I don’t think I’ve done anything wrong. I haven’t violated any confidentiality between my patients — none of these animals were my patients — but I also know from my experience with the AVMA that being accused of things that I didn’t do can lead to retaliation. I don’t have a lot of faith in the veterinary leadership to do the right thing so it is a scary situation.”

I asked Dr Heath which other campaigns Our Honor is running right now. She replied:

“We’re starting a campaign to try to ban fireworks, which we think all veterinarians should be on board with. We’re having meetings once a week to discuss that.
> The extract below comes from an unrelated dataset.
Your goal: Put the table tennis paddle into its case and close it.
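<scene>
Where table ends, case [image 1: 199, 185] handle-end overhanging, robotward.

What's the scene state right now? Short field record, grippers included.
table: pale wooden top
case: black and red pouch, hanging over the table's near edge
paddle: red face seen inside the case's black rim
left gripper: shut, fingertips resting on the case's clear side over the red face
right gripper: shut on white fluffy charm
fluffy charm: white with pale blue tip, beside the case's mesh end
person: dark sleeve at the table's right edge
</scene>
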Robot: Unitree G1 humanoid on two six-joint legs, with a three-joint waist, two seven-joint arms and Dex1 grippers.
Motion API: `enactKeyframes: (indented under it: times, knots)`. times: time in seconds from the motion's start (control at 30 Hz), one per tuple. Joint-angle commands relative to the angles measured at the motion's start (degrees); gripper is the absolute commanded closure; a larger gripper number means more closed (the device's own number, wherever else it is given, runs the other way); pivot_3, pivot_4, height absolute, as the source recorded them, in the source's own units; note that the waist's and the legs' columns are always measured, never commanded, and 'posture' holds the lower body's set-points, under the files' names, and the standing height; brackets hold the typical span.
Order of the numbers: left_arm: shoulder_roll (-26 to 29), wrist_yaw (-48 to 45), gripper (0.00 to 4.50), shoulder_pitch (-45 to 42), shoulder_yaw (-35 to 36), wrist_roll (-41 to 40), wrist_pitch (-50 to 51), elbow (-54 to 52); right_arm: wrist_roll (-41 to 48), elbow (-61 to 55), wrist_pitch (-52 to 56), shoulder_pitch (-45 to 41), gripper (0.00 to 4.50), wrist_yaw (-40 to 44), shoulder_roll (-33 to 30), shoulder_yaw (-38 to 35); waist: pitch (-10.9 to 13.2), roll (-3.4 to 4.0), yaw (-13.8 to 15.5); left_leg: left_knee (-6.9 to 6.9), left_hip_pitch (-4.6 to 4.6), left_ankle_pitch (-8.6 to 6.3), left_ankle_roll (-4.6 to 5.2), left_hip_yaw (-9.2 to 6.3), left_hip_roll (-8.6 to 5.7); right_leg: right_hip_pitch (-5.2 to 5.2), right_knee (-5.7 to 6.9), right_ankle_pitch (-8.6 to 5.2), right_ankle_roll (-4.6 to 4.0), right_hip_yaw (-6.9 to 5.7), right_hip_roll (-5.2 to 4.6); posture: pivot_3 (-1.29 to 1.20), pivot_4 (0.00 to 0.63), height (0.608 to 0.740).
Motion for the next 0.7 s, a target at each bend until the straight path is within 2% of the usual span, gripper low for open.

Also, we are trying to address the AVMA guidelines for depopulation by January 30th. There is a letter the Veterinary Association for Farm Animal Welfare has created that we encourage veterinarians to sign on.”

I asked Dr Heath if she considers herself a whistleblower

“It’s kind of strange that I would be because this should just be normal discourse; a normal dialogue and discussion. But yeah, I guess I’m a whistleblower just because I face so much backlash for saying things that should be talked about normally. It’s kind of outrageous. It shouldn’t be a whistleblower-type situation. These are just normal conversations that should be had.”

I know how Dr Heath feels because blowing the whistle about any wrongdoing and then being criticised for doing it when you only wanted to help, generates a deep sense of injustice that takes some time to digest. However, like in my legal case, in the end, those who need more help are the ones who will benefit from it.

Whistleblowers like Dr Heath are not only essential for a healthy society but also help to clean up the institutions they blew the whistle against, making them more accountable, transparent, effective, and professional. After all, wrongdoing is doing something wrong that needs correcting.

Whistleblowing is an honourable public service.